Solo exhibitions of his work were held at the Centre national d’art contemporain, Paris, and the Stedelijk Museum (1968), and at the Kunsthalle Basel and the Palais des beaux-arts (1969). During the 1950s and 1960s he executed numerous murals for public buildings. A major Appel show opened at the Centraal Museum, Utrecht, Netherlands (1970), and a retrospective toured Canada and the United States (1972). In the 1970s and 1980s, Appel continued to work simultaneously in sculpture and painting, pushing his abstraction further with his window paintings—a series he began in 1980. Appel also gradually introduced landscape into his iconography, which would develop into a more consistent engagement in the last decade of his work.
In the 1980s, Appel also began his collaborations with American poet Allen Ginsberg, which would continue over the next ten years. In his later career, his work was the subject of numerous solo exhibitions organized by Museum Boijmans Van Beuningen, Rotterdam (1982); Castello di Rivoli–Museo d’arte contemporanea, Turin, Italy (1987); National Museum of Art, Osaka (1989); Stedelijk Museum (1998, 2000, and 2001); and Cobra Museum voor Moderne Kunst, Amstelveen, Netherlands (2001).

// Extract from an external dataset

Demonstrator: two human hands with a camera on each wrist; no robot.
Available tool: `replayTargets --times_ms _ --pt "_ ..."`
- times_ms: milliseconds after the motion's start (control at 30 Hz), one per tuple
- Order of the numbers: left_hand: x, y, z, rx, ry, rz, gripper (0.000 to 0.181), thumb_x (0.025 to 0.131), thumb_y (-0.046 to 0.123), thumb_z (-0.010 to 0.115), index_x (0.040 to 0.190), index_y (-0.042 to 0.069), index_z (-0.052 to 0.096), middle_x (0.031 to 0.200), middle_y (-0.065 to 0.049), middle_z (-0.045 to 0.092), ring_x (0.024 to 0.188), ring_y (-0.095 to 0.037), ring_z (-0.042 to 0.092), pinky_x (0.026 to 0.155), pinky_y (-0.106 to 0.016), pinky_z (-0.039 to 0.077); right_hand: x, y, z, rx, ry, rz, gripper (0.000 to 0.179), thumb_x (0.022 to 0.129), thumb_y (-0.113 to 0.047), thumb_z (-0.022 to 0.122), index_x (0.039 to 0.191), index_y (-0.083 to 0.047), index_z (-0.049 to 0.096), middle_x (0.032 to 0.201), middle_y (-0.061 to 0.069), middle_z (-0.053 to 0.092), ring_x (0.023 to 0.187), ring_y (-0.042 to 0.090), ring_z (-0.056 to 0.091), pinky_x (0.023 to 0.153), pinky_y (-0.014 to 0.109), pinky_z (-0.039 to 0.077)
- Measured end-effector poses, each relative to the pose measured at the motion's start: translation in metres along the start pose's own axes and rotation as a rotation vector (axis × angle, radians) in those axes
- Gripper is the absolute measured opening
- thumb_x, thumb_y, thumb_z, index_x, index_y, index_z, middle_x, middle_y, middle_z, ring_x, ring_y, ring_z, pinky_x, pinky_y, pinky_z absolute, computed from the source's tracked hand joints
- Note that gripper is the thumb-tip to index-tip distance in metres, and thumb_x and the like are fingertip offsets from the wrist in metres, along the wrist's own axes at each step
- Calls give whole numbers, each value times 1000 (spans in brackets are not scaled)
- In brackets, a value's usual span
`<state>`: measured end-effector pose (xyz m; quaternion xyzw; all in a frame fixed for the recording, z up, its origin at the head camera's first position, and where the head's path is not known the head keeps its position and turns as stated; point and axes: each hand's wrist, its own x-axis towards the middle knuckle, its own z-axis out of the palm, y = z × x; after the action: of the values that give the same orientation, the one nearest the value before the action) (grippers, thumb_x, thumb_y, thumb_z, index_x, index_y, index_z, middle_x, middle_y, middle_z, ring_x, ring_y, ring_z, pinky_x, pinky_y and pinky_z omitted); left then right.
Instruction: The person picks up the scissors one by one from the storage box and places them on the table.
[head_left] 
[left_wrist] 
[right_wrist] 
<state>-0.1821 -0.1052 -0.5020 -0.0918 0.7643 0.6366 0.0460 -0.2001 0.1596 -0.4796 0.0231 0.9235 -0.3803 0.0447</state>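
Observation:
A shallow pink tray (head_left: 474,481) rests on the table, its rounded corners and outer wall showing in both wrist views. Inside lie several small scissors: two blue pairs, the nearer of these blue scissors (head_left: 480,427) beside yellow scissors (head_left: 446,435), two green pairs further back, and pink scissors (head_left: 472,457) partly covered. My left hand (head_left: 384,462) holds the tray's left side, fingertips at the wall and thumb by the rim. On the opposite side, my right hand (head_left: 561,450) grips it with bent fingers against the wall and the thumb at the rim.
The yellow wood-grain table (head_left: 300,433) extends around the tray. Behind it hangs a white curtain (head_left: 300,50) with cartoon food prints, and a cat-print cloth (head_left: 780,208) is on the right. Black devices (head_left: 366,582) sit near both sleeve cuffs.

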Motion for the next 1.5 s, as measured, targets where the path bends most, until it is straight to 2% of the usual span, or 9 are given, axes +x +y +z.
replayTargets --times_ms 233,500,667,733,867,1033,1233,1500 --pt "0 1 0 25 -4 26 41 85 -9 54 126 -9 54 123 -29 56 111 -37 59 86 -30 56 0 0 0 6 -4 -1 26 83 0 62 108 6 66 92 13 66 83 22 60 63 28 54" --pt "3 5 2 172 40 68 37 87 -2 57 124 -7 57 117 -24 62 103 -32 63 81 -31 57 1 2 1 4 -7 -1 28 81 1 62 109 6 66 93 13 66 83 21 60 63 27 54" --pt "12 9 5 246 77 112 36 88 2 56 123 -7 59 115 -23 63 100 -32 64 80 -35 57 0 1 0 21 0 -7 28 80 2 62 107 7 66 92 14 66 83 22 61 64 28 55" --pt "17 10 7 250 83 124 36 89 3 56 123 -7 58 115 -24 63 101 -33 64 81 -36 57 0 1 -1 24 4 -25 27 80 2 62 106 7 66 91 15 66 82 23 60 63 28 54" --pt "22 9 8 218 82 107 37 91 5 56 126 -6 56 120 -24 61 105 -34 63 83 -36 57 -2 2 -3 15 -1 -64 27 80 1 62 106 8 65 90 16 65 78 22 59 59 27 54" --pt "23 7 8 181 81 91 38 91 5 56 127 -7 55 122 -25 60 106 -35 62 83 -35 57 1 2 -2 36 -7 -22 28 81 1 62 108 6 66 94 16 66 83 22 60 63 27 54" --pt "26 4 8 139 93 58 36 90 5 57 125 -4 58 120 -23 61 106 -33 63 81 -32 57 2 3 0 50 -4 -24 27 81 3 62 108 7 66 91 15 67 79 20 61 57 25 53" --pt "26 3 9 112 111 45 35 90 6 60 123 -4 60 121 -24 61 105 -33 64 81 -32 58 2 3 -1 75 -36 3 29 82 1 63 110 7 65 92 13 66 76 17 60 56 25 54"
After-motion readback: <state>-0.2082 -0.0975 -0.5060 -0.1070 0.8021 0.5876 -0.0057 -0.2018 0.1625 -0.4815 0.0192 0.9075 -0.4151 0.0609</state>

Appel died on May 3, 2006, in Zurich.
About the Artist:
Karel Appel, (born April 25, 1921, Amsterdam, Netherlands—died May 3, 2006, Zürich, Switzerland), Dutch painter of turbulent, colourful, and semiabstract compositions, who was a cofounder (1948) of the COBRA group of northern European Expressionists. He was also a noted sculptor and graphic artist. Appel attended the Royal Academy of Fine Arts, Amsterdam (1940–43), and helped found the “Reflex” group, which became known as COBRA (for Copenhagen, Brussels, and Amsterdam), in 1948. He moved to Paris in 1950 and by the 1960s had settled in New York City; he later lived in Italy and Switzerland. Partly in reaction against what they perceived as the sterile academicism of the de Stijl movement, the COBRA artists assimilated a variety of more-impulsive influences, including folk art, children’s art, and l’art brut (“raw art”) of Jean Dubuffet. They exploited the spontaneity and intensity of the contemporary American Action painting while maintaining a degree of representation. Appel’s style is characterized by thick layering of pigment, violent brushwork, and a crude, reductive figuration.